Желтая пыль (Дар) - страница 52

«Если ты нас слышишь… Кони… Сэми ведь не при чем» — всхлипывала эта сука.

Я то знал, что Сэми не при чем. Только я и знал это.

31

Понимаете, когда я летел по трассе, когда нога моя, словно отделенная от меня, словно самостоятельная, когда он вдарила по газам, когда он прижала педаль до самого упора, когда она выпрямилась так, что суставы щелкнули где-то в районе бедер, когда пальцы ног моих, хоть и скрытые под толстым слоем резиновой подошвы, когда они чувствовали ребристую поверхность педали, когда я сам, словно струна, в максимальном ее натяжении, перед тем как треснуть, порваться, лопнуть, когда я сам, натянутый между спинкой кресла и точкой упора педали, когда я был там, когда я слышал как ревет мотор, когда голову мою мотало из стороны в сторону, словно бездарный кукловод играл мною, подвешенным на ниточки, когда пейзажи за окном слились в одну точку, когда звуки превратились в один леденящий душу свист, когда небо, белое, тяжелое, обремененное влагой, когда небо это, казалось готово обрушиться на меня, я ничего не мог поделать тогда.

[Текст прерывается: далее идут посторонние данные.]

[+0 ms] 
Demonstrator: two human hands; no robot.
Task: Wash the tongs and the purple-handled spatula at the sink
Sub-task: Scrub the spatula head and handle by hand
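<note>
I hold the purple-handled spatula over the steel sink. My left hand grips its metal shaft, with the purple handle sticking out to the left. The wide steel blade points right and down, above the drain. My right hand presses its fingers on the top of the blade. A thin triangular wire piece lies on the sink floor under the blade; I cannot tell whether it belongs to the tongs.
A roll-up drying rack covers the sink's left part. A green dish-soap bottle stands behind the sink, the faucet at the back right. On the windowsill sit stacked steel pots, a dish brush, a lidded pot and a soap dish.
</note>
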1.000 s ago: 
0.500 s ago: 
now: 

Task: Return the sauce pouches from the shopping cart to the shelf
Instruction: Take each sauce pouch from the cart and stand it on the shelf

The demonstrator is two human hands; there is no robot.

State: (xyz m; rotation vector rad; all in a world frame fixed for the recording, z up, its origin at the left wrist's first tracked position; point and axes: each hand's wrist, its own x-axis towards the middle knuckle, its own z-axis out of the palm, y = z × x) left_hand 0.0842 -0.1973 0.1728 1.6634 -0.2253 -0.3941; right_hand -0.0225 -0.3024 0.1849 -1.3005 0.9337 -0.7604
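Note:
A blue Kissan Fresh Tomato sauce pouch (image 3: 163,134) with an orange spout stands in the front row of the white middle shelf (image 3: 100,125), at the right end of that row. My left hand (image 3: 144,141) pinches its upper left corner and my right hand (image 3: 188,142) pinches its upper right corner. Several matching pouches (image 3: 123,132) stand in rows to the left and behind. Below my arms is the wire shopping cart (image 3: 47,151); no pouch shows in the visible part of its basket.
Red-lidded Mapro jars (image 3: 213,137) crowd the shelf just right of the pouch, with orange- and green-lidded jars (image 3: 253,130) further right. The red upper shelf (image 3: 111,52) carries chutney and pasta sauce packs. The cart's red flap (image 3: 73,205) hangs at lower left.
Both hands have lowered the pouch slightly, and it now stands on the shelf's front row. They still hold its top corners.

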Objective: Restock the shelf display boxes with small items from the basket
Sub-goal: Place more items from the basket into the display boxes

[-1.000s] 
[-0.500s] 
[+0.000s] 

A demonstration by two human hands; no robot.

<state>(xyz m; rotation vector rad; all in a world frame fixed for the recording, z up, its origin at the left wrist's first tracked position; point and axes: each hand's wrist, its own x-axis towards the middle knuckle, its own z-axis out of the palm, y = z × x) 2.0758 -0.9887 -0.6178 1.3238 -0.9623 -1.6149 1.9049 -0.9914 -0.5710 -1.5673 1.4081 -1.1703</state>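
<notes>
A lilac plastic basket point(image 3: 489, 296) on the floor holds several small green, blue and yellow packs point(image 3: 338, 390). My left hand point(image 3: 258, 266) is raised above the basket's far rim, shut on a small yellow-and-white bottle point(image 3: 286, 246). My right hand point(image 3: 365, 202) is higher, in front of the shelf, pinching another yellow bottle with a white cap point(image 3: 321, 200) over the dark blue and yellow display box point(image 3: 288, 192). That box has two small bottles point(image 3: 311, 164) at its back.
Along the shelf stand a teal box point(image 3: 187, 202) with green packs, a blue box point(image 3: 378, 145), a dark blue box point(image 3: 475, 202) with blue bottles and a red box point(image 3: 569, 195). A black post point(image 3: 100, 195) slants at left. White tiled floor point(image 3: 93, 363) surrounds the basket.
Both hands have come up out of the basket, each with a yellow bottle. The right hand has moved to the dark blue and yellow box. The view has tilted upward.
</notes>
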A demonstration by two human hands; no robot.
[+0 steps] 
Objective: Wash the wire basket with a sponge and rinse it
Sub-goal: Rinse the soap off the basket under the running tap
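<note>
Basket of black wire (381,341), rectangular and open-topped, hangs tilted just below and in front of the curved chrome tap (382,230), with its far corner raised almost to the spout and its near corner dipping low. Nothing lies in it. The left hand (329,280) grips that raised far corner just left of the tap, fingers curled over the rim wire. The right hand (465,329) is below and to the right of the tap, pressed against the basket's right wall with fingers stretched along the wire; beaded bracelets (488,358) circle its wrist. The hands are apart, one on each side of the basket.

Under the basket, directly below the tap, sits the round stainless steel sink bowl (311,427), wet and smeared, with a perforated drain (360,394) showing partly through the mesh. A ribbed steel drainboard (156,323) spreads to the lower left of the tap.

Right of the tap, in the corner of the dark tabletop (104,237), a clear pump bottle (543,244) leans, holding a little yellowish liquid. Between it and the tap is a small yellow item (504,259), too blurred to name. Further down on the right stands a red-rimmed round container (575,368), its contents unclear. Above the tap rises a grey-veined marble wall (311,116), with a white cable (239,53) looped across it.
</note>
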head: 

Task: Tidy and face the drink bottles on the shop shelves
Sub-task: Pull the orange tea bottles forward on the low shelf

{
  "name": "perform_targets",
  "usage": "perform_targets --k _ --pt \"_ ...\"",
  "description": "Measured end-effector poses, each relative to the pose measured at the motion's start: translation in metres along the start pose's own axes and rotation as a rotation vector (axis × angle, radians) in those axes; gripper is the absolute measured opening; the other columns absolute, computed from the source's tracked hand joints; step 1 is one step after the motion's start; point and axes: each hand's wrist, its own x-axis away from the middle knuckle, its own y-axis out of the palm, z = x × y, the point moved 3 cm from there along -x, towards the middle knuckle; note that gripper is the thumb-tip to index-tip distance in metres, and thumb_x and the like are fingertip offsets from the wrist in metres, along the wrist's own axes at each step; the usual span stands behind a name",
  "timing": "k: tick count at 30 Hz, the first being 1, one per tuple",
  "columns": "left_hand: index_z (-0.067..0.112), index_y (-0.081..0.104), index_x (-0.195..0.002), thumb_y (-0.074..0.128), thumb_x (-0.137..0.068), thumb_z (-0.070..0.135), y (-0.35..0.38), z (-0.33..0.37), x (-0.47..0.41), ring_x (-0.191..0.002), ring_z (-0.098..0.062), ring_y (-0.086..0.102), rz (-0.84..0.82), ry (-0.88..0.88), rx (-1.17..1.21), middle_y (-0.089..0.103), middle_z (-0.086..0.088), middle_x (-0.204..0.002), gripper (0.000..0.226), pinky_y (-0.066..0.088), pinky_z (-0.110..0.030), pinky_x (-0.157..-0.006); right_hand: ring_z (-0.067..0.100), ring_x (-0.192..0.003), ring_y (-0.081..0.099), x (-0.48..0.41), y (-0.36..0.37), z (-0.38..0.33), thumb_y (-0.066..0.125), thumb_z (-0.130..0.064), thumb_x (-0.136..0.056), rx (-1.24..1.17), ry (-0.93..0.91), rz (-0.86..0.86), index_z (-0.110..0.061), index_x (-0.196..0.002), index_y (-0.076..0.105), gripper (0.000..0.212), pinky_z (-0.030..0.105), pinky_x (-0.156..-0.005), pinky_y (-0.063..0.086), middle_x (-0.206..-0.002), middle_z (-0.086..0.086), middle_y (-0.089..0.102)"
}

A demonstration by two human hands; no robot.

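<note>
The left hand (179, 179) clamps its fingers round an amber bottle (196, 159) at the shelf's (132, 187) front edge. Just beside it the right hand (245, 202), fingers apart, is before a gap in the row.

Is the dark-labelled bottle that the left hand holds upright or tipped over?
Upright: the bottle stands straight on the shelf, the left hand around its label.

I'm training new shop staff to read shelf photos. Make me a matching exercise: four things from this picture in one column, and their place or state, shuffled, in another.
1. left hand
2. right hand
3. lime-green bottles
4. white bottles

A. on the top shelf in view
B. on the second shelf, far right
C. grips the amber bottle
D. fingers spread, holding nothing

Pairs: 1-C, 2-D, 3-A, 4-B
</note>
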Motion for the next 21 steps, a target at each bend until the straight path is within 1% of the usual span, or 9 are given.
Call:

Я ничего не хотел. Важнее всего было отдаться этом мгновению. Отдаться этой секунде. Эти машины передо мной. Они стояли так словно могли испугать меня. Эти руки, в пухлых синтепоновых рукавах с идиотскими нашивками, он были вытянуты так словно и правда собирались стрелять. Пушки их, сжатые в ладонях, в ладонях, которым не дают замерзнут перчатки — кожаные или шерстяные; пальцы, лежащие на курках, эти пальцы, они ведь просто так там лежали. Эти пушки — пушки останутся немыми, холодными и полными. Ничего не произойдет, не раздастся ни единого выстрела и даже если чудом, вдруг — то какая разница? Какая мне разница? Как жалки их попытки мерить меня, предсказывать меня, предугадывать меня, основываясь лишь на себе самих, вытягивать меня по их кровати, впихивать мои ноги в их туфли. Так не бывает. И даже если бывает, то я слишком, слишком далек. У меня даже не сорок второй который нет-нет да влезет в сороковой. Нет, у меня не сорок второй, которой кое-как да зашнуруется, так чтобы не выпадать в сорок четвертый. У меня ни разу, ни разу не сорок второй. И ни любой другой, который вообще поддается вашей системе измерения. Все, чем живы вы, все пыль для меня. А потому, потому вам никак меня не предугадать. Вам никак меня не измерить. Я плюю на все, чем дорожите вы. А потому, лишь потому я еще не стал Колином.

Машина, развороченная, с капотом, задравшимся на лобовое, и с внутренностями, выползшими наружу — вот сердце-мотор — дымящееся, горячее, живое, вот жидкость — кровь, стекающая на покрытые ледяной корочкой сантиметры дороги, вот подушки — ваши животы, спасающие ваши жизни от вас самих, вот радиатор — легкие, ваш жизненный фильтр. И я — я ваша душа. Все просто, до смешного просто.